| WORK INSTRUCTIONS |
Only one stretch of the records below is wanted: the lines from the one holding "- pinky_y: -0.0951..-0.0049" through the one holding "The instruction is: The". Return it exactly, both ends included.

| RECORDS FOR THIS EXERCISE |
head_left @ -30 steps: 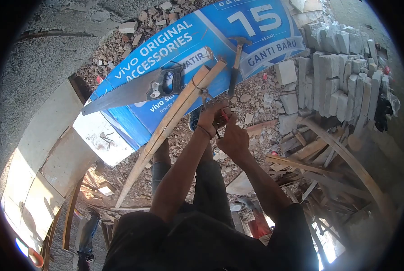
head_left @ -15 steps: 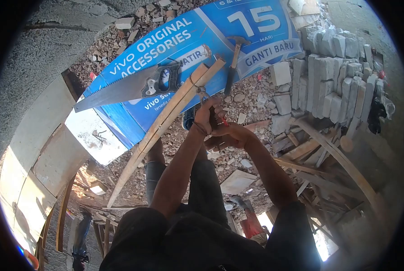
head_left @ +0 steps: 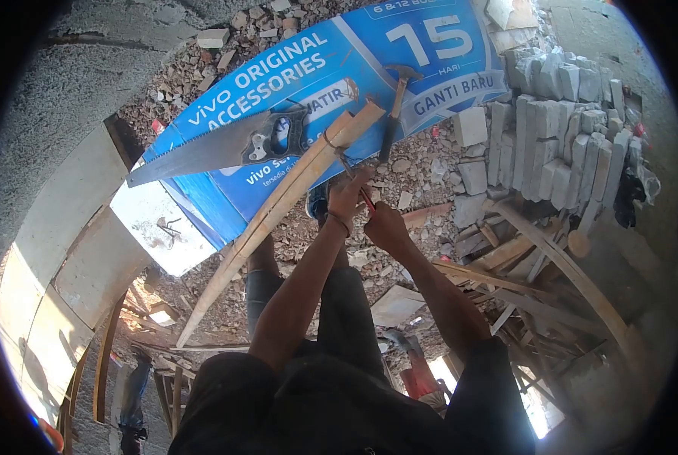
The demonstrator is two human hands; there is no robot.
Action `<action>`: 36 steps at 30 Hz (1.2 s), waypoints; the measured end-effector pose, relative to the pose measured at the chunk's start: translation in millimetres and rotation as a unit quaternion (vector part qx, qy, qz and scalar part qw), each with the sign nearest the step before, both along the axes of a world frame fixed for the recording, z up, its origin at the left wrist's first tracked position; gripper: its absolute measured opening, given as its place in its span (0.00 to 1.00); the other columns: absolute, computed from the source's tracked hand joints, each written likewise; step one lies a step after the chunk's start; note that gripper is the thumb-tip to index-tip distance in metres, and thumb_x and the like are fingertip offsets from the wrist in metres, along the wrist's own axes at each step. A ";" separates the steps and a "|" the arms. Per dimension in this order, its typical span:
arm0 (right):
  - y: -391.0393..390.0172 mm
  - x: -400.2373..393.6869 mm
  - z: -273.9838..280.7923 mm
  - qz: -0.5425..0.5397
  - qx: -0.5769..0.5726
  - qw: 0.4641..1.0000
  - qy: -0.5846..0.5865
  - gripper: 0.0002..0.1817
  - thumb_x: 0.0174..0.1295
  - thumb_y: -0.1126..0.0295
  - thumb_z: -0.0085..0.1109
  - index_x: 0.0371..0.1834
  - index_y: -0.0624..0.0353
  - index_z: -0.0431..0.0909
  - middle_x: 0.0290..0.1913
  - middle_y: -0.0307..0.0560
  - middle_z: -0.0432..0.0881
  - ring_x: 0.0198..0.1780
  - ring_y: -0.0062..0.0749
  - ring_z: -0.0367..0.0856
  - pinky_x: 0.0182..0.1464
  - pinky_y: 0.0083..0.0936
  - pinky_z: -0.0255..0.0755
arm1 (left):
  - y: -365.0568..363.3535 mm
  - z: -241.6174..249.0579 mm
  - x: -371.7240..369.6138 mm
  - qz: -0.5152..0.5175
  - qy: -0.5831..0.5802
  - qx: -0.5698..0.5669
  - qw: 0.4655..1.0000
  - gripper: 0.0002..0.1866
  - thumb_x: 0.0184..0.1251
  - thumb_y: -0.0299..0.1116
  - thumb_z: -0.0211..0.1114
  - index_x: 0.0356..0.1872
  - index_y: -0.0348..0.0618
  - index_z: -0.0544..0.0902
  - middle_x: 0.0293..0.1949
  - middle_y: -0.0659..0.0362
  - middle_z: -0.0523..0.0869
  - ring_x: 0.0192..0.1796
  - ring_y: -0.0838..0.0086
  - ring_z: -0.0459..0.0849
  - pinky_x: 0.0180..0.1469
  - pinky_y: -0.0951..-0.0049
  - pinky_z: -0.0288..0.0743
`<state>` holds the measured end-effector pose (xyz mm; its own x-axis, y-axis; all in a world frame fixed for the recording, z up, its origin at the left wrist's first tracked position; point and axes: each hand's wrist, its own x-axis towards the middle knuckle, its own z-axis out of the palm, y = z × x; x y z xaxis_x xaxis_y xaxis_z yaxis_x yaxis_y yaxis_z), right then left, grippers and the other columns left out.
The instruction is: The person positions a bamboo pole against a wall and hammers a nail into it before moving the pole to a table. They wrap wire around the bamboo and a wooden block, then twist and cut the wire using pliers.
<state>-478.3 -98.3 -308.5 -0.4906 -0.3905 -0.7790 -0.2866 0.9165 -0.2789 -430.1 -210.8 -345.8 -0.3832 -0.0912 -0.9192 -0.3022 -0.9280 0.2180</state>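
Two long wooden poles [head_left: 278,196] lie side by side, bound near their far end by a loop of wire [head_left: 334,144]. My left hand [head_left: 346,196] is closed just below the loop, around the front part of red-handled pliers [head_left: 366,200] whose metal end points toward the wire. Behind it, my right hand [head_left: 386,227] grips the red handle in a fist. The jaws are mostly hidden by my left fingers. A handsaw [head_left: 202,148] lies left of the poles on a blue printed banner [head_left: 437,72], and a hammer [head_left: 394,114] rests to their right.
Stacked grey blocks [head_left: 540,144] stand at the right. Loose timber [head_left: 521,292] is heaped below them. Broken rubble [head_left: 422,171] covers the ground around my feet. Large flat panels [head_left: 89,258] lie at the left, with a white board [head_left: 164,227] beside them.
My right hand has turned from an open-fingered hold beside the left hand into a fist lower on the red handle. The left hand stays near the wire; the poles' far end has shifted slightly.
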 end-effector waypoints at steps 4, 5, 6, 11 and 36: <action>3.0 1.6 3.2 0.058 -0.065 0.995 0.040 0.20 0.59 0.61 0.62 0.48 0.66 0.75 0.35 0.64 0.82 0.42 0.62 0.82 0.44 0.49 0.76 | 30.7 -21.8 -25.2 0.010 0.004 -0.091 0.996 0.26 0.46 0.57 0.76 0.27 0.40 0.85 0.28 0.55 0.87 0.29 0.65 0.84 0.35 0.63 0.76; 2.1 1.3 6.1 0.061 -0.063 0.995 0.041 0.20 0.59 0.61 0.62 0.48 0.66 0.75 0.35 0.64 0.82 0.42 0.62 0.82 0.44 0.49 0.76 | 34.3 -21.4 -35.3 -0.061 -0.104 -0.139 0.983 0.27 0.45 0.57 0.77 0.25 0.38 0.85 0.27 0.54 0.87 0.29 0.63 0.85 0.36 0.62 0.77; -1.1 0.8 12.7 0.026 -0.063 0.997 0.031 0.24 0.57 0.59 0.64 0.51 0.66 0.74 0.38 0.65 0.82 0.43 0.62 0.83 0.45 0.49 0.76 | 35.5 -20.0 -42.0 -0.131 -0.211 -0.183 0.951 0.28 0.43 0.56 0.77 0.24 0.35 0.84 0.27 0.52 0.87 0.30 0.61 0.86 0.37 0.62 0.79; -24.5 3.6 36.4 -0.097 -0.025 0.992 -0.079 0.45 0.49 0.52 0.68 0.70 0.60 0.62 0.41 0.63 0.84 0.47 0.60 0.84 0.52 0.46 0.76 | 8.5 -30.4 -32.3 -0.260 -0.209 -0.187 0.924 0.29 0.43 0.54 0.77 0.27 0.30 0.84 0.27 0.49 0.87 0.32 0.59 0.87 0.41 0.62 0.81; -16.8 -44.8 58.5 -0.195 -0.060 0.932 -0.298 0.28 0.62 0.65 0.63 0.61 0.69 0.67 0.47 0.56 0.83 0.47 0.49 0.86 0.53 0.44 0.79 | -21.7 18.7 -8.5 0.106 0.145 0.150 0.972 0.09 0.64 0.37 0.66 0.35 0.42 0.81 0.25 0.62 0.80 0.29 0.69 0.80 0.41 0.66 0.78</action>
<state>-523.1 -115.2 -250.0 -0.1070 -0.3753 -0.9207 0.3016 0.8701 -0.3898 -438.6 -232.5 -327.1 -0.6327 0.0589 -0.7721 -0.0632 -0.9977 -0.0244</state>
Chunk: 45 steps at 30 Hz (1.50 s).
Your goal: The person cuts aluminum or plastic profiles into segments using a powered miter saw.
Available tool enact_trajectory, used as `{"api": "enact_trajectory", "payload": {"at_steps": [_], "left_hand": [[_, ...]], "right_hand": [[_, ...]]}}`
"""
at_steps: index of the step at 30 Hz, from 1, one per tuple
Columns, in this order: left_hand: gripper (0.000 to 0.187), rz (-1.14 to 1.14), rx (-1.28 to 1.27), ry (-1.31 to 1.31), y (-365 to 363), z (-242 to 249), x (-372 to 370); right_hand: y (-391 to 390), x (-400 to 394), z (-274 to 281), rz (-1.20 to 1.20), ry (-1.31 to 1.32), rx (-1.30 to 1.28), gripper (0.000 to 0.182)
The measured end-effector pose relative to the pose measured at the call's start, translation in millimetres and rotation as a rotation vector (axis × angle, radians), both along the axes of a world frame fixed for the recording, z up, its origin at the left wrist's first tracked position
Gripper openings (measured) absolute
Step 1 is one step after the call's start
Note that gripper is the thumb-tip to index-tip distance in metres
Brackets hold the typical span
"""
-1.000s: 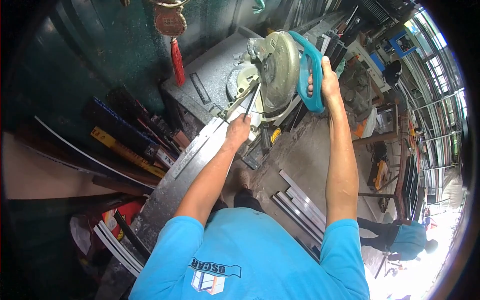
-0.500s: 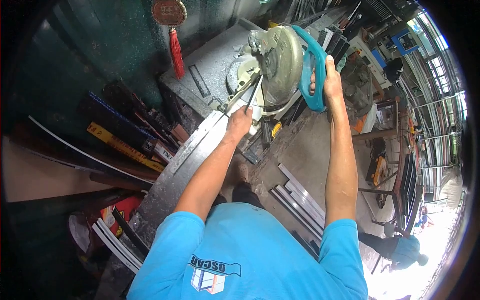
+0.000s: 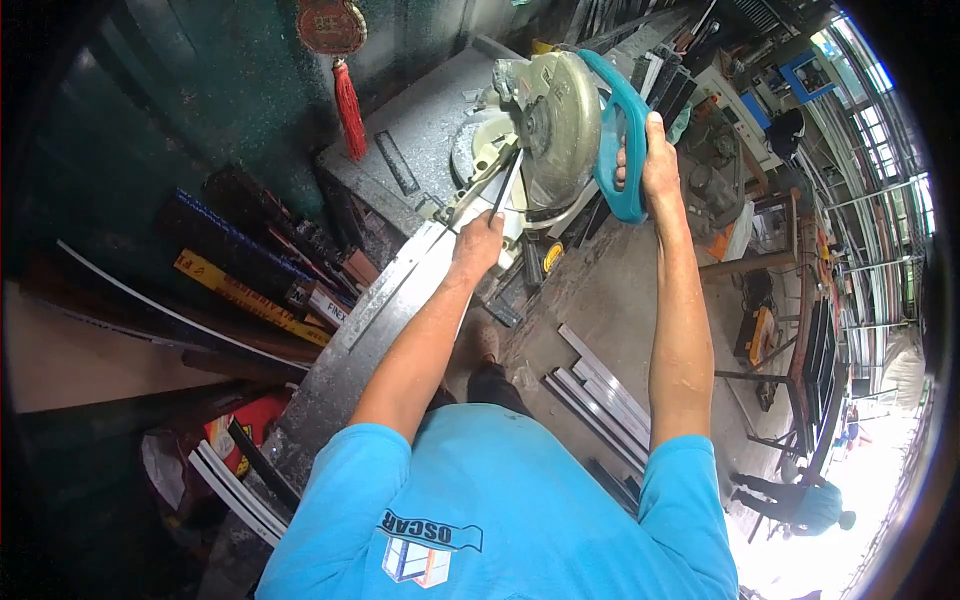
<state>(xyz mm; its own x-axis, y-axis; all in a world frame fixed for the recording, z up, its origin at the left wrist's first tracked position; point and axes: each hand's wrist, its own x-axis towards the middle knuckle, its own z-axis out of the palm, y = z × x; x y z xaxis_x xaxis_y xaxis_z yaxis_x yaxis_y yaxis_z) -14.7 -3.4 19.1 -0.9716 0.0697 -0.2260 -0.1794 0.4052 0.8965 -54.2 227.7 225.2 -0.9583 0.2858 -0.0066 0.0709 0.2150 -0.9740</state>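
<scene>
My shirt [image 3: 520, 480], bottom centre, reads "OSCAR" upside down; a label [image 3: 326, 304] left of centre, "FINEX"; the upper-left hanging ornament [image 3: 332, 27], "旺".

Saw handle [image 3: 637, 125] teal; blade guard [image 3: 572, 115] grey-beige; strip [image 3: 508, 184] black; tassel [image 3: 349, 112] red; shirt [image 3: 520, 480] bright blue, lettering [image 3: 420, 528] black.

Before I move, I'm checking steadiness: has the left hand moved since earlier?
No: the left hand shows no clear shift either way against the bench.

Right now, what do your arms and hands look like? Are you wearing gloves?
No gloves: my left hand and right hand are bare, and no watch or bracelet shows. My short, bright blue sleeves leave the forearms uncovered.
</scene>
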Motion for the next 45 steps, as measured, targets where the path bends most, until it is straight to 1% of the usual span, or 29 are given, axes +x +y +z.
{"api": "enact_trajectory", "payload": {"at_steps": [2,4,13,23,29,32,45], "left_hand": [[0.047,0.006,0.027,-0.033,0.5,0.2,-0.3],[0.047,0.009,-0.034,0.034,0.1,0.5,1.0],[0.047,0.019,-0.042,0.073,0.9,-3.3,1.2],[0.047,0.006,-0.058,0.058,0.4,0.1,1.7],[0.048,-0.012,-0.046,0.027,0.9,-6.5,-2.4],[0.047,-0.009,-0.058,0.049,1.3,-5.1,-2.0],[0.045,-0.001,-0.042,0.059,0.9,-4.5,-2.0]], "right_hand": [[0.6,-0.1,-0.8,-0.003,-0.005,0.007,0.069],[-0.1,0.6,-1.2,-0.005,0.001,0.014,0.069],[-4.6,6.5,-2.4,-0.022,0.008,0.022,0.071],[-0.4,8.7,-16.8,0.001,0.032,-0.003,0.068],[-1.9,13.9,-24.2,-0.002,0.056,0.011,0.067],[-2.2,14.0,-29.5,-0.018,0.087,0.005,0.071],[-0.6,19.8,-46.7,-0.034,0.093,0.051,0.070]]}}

| FINISHED EXERCISE |
  - pinky_y: -0.0951..-0.0049
  - pinky_z: -0.0288..0.0743
`<state>` holds the measured end-effector pose (xyz mm; its own x-axis, y-axis; all in a world frame fixed for the recording, z up, its origin at the left wrist's first tracked position; point and axes: each hand's wrist, its own x-axis towards the middle knuckle, its own z-axis out of the palm, y = z × x; x y z xaxis_x xaxis_y xaxis_z yaxis_x yaxis_y yaxis_z), right then left, grippers and the other columns left out.
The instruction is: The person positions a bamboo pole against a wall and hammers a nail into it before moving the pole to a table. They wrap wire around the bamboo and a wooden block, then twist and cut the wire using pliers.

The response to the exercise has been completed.